__Work required__
Find every line below with the word "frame" in it, and copy each one.

__Available data__
++++++++

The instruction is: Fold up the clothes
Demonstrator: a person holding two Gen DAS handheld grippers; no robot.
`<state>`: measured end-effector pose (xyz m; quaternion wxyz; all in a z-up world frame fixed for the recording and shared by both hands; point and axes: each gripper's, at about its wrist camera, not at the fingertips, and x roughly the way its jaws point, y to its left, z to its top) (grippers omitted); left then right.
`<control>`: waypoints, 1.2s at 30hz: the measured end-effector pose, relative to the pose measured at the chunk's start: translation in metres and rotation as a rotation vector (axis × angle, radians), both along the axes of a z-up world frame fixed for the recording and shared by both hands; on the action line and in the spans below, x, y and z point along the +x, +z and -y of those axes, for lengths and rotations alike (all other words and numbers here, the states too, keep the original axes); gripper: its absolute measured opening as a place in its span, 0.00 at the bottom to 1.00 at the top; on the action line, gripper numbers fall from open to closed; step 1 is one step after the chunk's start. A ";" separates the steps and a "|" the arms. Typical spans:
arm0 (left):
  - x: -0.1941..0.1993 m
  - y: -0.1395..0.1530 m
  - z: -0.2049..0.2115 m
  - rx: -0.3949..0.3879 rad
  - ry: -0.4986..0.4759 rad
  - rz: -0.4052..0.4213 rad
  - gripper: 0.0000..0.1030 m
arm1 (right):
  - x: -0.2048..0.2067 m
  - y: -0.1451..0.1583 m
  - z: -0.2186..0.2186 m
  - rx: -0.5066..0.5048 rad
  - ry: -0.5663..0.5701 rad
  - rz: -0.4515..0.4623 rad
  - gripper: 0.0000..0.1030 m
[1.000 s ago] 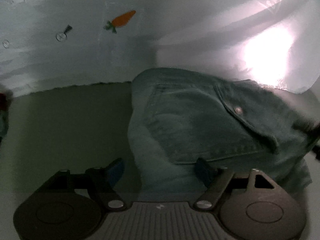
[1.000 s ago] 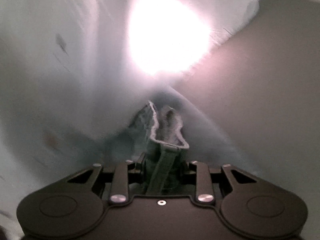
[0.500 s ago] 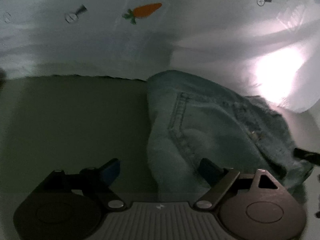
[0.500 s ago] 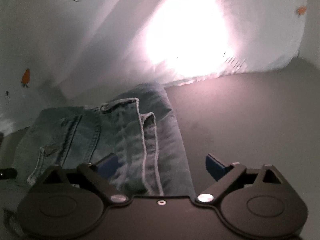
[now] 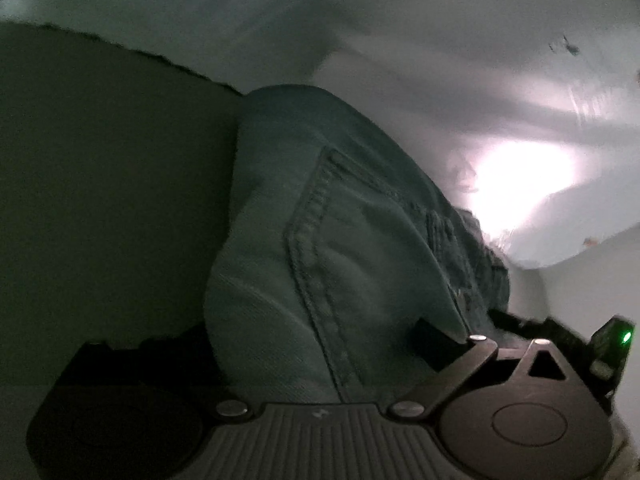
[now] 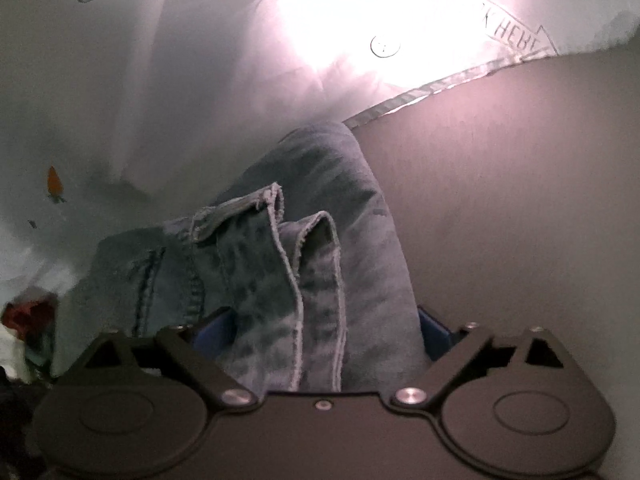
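A folded pair of blue jeans [image 5: 340, 240] lies on a dark surface, its back pocket seam showing in the left wrist view. My left gripper [image 5: 312, 336] is open, jaws wide on either side of the near end of the folded stack. In the right wrist view the jeans [image 6: 320, 280] show their hem edges on top. My right gripper [image 6: 320, 332] is open too, with the blue pads [image 6: 434, 328] flanking the bundle's end. The right gripper's body [image 5: 576, 340], with a green light, shows at the right edge of the left wrist view.
A white printed sheet [image 6: 200, 80] with carrot [image 6: 54, 182] and screw marks lies behind the jeans, with a bright glare [image 6: 380, 8] on it. The dark surface [image 6: 520, 200] extends right. Red and white cloth [image 6: 28, 316] sits at the far left.
My right gripper let go of the jeans hem and opened, then both grippers moved forward so the folded jeans now sit between their open jaws.
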<state>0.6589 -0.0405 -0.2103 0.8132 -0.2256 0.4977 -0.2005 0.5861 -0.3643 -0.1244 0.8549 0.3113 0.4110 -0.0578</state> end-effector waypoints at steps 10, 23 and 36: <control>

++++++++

__Problem solution__
`<state>`: measured end-effector pose (xyz m; quaternion wxyz; all in a z-up world frame fixed for the recording and shared by both hands; point and axes: each gripper's, at about its wrist camera, not at the fingertips, and x roughly the way its jaws point, y to its left, z to its top) (grippers omitted); left then right.
`<control>`: waypoints, 1.2s at 30hz: the measured end-effector pose, relative to the pose measured at the chunk's start: translation in metres and rotation as a rotation vector (axis × angle, radians), both along the axes of a z-up world frame fixed for the recording and shared by both hands; on the action line and in the spans below, x, y and z point along the +x, +z and -y of those axes, for lengths and rotations alike (all other words and numbers here, the states too, keep the original axes); gripper: its absolute measured opening as a place in its span, 0.00 at the bottom to 1.00 at the top; on the action line, gripper numbers fall from open to closed; step 1 is one step after the chunk's start. A ";" separates the steps and a "|" the arms. Typical spans:

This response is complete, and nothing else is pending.